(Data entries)
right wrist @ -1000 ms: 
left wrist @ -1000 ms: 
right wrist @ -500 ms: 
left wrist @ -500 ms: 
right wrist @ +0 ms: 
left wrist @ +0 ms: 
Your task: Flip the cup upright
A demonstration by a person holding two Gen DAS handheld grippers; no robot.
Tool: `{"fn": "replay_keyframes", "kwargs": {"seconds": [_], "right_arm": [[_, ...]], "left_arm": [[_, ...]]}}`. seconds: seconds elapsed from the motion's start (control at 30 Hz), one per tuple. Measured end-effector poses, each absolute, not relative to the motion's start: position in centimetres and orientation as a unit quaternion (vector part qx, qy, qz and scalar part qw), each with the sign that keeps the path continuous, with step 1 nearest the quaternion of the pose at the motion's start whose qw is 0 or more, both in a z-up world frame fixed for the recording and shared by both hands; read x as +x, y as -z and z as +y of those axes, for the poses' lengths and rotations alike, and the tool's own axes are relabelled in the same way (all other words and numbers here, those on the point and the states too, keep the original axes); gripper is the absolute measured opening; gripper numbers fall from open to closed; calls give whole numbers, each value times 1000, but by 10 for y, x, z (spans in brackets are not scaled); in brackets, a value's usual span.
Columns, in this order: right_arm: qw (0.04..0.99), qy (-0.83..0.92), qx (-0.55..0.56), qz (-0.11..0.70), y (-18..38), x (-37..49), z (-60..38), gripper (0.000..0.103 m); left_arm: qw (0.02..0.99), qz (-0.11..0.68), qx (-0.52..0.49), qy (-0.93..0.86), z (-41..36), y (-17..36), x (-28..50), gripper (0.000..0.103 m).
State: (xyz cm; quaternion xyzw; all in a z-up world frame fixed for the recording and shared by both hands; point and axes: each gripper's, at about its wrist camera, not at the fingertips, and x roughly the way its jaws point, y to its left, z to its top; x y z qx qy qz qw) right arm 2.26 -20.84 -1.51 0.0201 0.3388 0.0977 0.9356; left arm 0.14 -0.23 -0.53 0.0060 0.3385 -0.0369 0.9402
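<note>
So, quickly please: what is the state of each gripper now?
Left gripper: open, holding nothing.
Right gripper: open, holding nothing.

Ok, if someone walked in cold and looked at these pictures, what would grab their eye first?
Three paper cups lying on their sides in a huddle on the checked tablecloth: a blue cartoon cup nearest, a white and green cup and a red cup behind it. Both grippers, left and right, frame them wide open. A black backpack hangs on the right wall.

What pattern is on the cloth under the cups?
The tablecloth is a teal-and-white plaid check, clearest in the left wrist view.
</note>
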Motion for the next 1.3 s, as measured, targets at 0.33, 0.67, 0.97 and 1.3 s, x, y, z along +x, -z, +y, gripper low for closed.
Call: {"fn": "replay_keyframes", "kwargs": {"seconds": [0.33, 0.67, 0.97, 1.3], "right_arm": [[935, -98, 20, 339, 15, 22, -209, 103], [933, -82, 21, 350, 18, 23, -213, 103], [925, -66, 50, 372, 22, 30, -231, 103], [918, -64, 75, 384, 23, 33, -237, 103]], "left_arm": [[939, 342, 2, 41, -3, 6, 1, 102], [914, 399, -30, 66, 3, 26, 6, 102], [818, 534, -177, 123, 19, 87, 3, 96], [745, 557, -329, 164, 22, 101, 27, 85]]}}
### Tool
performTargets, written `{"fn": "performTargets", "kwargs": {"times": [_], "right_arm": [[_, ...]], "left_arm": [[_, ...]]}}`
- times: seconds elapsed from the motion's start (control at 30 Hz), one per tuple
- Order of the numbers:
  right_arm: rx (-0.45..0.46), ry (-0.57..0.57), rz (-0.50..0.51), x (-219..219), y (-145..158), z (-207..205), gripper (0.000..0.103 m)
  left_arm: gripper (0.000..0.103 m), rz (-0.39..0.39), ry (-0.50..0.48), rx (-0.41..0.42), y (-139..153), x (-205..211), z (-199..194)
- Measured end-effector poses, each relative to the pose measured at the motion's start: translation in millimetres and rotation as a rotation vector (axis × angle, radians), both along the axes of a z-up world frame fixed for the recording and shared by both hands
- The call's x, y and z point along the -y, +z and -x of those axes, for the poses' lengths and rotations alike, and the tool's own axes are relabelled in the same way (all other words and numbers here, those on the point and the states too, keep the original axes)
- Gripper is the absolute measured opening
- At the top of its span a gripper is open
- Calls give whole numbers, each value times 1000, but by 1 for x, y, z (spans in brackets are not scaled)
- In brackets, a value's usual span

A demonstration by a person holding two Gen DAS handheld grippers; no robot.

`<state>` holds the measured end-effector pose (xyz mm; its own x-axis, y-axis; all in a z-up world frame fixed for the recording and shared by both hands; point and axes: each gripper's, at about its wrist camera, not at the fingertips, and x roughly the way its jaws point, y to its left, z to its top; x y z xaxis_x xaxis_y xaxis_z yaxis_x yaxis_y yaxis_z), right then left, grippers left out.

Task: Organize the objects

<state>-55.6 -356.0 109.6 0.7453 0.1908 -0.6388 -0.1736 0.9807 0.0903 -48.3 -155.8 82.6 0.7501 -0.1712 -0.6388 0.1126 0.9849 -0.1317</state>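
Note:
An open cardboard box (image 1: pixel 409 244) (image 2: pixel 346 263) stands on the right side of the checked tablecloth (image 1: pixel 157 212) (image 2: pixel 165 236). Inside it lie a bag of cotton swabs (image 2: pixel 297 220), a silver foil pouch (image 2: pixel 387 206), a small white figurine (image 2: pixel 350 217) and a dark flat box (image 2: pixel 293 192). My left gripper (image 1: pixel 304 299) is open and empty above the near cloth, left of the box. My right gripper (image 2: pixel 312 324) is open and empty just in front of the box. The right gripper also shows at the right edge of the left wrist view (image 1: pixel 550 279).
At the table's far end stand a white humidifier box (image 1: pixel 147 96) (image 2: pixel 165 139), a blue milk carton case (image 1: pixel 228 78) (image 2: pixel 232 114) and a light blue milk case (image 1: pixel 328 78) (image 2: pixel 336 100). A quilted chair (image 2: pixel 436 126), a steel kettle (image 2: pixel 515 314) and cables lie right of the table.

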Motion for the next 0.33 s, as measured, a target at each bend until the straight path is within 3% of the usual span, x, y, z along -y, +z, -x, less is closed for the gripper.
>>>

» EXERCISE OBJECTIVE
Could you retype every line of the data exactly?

» EXPECTED ANSWER
right wrist @ -1000 ms: 
left wrist @ -1000 ms: 
right wrist @ -500 ms: 
left wrist @ -500 ms: 
right wrist @ +0 ms: 
left wrist @ +0 ms: 
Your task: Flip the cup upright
A demonstration by a person holding two Gen DAS handheld grippers; no robot.
Tool: `{"fn": "replay_keyframes", "kwargs": {"seconds": [_], "right_arm": [[_, ...]], "left_arm": [[_, ...]]}}`. seconds: seconds elapsed from the motion's start (control at 30 Hz), one per tuple. Measured end-effector poses, each absolute, not relative to the motion's start: position in centimetres and orientation as a unit quaternion (vector part qx, qy, qz and scalar part qw), each with the sign that keeps the path continuous, with step 1 nearest the quaternion of the pose at the motion's start whose qw is 0 or more, both in a z-up world frame fixed for the recording and shared by both hands; read x as +x, y as -z and z as +y of those axes, for the poses' lengths and rotations alike, and the tool's own axes are relabelled in the same way (all other words and numbers here, those on the point and the states too, keep the original axes); gripper is the absolute measured opening; gripper numbers fall from open to closed; calls give whole numbers, each value times 1000, but by 10 for y, x, z (spans in brackets are not scaled); in brackets, a value's usual span.
Columns, in this order: right_arm: qw (0.04..0.99), qy (-0.83..0.92), qx (-0.55..0.56), qz (-0.11..0.70), y (-18..38), x (-37..49), z (-60..38), gripper (0.000..0.103 m); left_arm: qw (0.02..0.99), qz (-0.11..0.68), qx (-0.52..0.49), qy (-0.93..0.86), z (-41..36), y (-17..36), x (-28..50), gripper (0.000..0.103 m).
State: (xyz cm; quaternion xyzw; all in a z-up world frame fixed for the recording and shared by both hands; point and axes: each gripper's, at about its wrist camera, not at the fingertips, and x roughly the way its jaws point, y to its left, z to its top; x y z qx qy qz qw) right arm 2.26 -20.84 -1.51 0.0201 0.3388 0.0977 0.9356; left arm 0.14 -0.23 -0.53 0.0060 0.3385 -0.0369 0.9402
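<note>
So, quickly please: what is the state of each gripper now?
Left gripper: open, holding nothing.
Right gripper: open, holding nothing.

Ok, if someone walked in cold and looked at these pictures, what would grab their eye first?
Three paper cups lying on their sides in a huddle on the checked tablecloth: a blue cartoon cup nearest, a white and green cup and a red cup behind it. Both grippers, left and right, frame them wide open. A black backpack hangs on the right wall.

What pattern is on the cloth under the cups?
The tablecloth is a teal-and-white plaid check, clearest in the left wrist view.
</note>
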Motion for the next 1.3 s, as measured, targets at 0.33, 0.67, 0.97 and 1.3 s, x, y, z along +x, -z, +y, gripper low for closed.
Call: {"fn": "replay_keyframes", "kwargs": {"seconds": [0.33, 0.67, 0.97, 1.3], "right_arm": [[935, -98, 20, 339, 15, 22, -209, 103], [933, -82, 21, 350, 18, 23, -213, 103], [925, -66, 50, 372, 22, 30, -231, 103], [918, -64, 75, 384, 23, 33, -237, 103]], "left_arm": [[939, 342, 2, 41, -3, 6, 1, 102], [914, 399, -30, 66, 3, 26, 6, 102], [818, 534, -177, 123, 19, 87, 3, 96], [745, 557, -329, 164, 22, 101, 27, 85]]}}
### Tool
performTargets, written `{"fn": "performTargets", "kwargs": {"times": [_], "right_arm": [[_, ...]], "left_arm": [[_, ...]]}}`
- times: seconds elapsed from the motion's start (control at 30 Hz), one per tuple
- Order of the numbers:
  right_arm: rx (-0.45..0.46), ry (-0.57..0.57), rz (-0.50..0.51), x (-219..219), y (-145..158), z (-207..205), gripper (0.000..0.103 m)
  left_arm: gripper (0.000..0.103 m), rz (-0.39..0.39), ry (-0.50..0.48), rx (-0.41..0.42), y (-139..153), x (-205..211), z (-199..194)
- Measured end-effector poses, each relative to the pose measured at the motion's start: translation in millimetres and rotation as a rotation vector (axis × angle, radians), both along the axes of a z-up world frame fixed for the recording and shared by both hands
- The call's x, y and z point along the -y, +z and -x of those axes, for the poses' lengths and rotations alike, and the tool's own axes are relabelled in the same way (all other words and numbers here, those on the point and the states too, keep the original axes)
- Gripper is the absolute measured opening
- At the top of its span a gripper is open
- Calls give whole numbers, each value times 1000, but by 1 for x, y, z (spans in brackets are not scaled)
- In brackets, a value's usual span

A demonstration by a person holding two Gen DAS handheld grippers; no robot.

`<state>` holds the measured end-effector pose (xyz mm; its own x-axis, y-axis; all in a z-up world frame fixed for the recording and shared by both hands; point and axes: each gripper's, at about its wrist camera, not at the fingertips, and x roughly the way its jaws point, y to its left, z to its top; x y z xaxis_x xaxis_y xaxis_z yaxis_x yaxis_y yaxis_z), right then left, grippers left out.

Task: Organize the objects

<state>-55.6 -356.0 109.6 0.7453 0.1908 -0.6388 -0.1736 0.9807 0.0903 -48.3 -155.8 82.6 0.7501 -0.1712 -0.6388 0.1126 0.9849 -0.1317</state>
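Note:
An open cardboard box (image 1: pixel 409 244) (image 2: pixel 346 263) stands on the right side of the checked tablecloth (image 1: pixel 157 212) (image 2: pixel 165 236). Inside it lie a bag of cotton swabs (image 2: pixel 297 220), a silver foil pouch (image 2: pixel 387 206), a small white figurine (image 2: pixel 350 217) and a dark flat box (image 2: pixel 293 192). My left gripper (image 1: pixel 304 299) is open and empty above the near cloth, left of the box. My right gripper (image 2: pixel 312 324) is open and empty just in front of the box. The right gripper also shows at the right edge of the left wrist view (image 1: pixel 550 279).
At the table's far end stand a white humidifier box (image 1: pixel 147 96) (image 2: pixel 165 139), a blue milk carton case (image 1: pixel 228 78) (image 2: pixel 232 114) and a light blue milk case (image 1: pixel 328 78) (image 2: pixel 336 100). A quilted chair (image 2: pixel 436 126), a steel kettle (image 2: pixel 515 314) and cables lie right of the table.
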
Motion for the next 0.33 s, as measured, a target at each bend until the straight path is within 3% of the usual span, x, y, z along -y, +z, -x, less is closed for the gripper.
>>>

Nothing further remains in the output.